PROBLEM TO SOLVE:
An exact reproduction of the listing, minus the pictures, is the required output.

DATA PROVIDED:
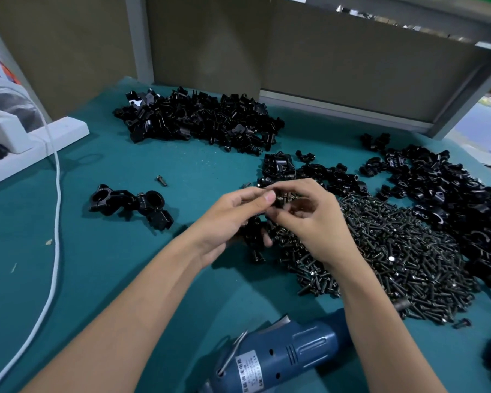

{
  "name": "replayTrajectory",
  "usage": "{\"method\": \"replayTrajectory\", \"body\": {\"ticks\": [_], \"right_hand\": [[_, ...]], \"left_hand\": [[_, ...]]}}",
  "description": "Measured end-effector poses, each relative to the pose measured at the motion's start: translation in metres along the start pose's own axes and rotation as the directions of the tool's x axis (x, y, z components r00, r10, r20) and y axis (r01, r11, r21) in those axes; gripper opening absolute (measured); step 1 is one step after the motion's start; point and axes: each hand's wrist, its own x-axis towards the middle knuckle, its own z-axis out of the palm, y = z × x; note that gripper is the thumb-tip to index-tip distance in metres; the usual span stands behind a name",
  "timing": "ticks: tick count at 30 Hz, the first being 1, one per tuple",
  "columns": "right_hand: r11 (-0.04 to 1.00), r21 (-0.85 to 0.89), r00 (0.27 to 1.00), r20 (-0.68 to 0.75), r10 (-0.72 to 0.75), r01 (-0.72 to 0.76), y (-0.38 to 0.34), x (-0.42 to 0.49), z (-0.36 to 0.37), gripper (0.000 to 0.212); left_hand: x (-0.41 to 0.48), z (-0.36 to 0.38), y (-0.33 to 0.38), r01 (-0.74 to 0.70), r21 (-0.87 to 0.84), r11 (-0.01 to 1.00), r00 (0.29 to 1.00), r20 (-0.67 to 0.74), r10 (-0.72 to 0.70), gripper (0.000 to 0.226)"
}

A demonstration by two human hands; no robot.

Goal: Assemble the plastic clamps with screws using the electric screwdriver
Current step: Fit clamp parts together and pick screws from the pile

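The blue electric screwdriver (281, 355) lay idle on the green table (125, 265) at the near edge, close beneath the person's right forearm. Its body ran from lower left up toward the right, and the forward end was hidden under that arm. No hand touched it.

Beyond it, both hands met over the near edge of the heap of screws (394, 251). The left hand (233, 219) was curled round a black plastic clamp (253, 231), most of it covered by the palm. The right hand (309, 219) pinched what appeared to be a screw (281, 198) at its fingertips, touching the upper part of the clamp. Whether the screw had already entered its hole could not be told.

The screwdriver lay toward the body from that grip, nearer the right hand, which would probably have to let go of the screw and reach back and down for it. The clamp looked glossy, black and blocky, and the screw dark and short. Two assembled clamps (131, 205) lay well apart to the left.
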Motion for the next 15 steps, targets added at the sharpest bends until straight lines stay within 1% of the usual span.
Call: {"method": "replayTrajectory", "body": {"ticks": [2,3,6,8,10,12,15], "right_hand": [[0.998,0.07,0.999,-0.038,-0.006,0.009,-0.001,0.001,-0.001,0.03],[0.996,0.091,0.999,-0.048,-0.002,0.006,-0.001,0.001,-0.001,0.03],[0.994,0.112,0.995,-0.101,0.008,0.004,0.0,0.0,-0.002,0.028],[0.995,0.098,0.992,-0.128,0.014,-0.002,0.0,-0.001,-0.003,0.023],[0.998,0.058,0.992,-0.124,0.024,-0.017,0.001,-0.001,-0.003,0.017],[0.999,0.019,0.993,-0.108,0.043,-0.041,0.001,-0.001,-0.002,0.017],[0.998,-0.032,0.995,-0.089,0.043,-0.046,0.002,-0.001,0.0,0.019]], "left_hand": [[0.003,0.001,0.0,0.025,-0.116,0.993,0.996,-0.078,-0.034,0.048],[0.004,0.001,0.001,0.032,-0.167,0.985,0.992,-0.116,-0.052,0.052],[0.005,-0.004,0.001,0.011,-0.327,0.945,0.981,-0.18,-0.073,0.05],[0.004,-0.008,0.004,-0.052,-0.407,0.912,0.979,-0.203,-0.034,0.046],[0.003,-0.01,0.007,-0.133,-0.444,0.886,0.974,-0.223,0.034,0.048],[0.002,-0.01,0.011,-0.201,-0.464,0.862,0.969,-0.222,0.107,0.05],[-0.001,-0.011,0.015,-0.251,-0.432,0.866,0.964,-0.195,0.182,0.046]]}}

TASK RESULT:
{
  "name": "replayTrajectory",
  "usage": "{\"method\": \"replayTrajectory\", \"body\": {\"ticks\": [_], \"right_hand\": [[_, ...]], \"left_hand\": [[_, ...]]}}",
  "description": "Measured end-effector poses, each relative to the pose measured at the motion's start: translation in metres along the start pose's own axes and rotation as the directions of the tool's x axis (x, y, z components r00, r10, r20) and y axis (r01, r11, r21) in those axes; gripper opening absolute (measured); step 1 is one step after the motion's start; point and axes: each hand's wrist, its own x-axis towards the middle knuckle, its own z-axis out of the palm, y = z × x; note that gripper is the thumb-tip to index-tip distance in metres; the usual span stands behind a name",
  "timing": "ticks: tick count at 30 Hz, the first being 1, one per tuple",
  "columns": "right_hand: r11 (-0.04 to 1.00), r21 (-0.85 to 0.89), r00 (0.27 to 1.00), r20 (-0.68 to 0.75), r10 (-0.72 to 0.75), r01 (-0.72 to 0.76), y (-0.38 to 0.34), x (-0.42 to 0.49), z (-0.36 to 0.37), gripper (0.000 to 0.212); left_hand: x (-0.41 to 0.48), z (-0.36 to 0.38), y (-0.33 to 0.38), r01 (-0.74 to 0.70), r21 (-0.87 to 0.84), r11 (-0.01 to 1.00), r00 (0.29 to 1.00), r20 (-0.67 to 0.74), r10 (-0.72 to 0.70), gripper (0.000 to 0.226)"
}

A demonstration by two human hands; no robot.

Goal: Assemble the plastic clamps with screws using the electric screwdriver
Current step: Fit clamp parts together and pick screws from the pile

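The blue electric screwdriver (281, 355) lay idle on the green table (125, 265) at the near edge, close beneath the person's right forearm. Its body ran from lower left up toward the right, and the forward end was hidden under that arm. No hand touched it.

Beyond it, both hands met over the near edge of the heap of screws (394, 251). The left hand (233, 219) was curled round a black plastic clamp (253, 231), most of it covered by the palm. The right hand (309, 219) pinched what appeared to be a screw (281, 198) at its fingertips, touching the upper part of the clamp. Whether the screw had already entered its hole could not be told.

The screwdriver lay toward the body from that grip, nearer the right hand, which would probably have to let go of the screw and reach back and down for it. The clamp looked glossy, black and blocky, and the screw dark and short. Two assembled clamps (131, 205) lay well apart to the left.
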Motion for the next 15 steps, targets added at the sharpest bends until straight lines stay within 1% of the usual span.
Call: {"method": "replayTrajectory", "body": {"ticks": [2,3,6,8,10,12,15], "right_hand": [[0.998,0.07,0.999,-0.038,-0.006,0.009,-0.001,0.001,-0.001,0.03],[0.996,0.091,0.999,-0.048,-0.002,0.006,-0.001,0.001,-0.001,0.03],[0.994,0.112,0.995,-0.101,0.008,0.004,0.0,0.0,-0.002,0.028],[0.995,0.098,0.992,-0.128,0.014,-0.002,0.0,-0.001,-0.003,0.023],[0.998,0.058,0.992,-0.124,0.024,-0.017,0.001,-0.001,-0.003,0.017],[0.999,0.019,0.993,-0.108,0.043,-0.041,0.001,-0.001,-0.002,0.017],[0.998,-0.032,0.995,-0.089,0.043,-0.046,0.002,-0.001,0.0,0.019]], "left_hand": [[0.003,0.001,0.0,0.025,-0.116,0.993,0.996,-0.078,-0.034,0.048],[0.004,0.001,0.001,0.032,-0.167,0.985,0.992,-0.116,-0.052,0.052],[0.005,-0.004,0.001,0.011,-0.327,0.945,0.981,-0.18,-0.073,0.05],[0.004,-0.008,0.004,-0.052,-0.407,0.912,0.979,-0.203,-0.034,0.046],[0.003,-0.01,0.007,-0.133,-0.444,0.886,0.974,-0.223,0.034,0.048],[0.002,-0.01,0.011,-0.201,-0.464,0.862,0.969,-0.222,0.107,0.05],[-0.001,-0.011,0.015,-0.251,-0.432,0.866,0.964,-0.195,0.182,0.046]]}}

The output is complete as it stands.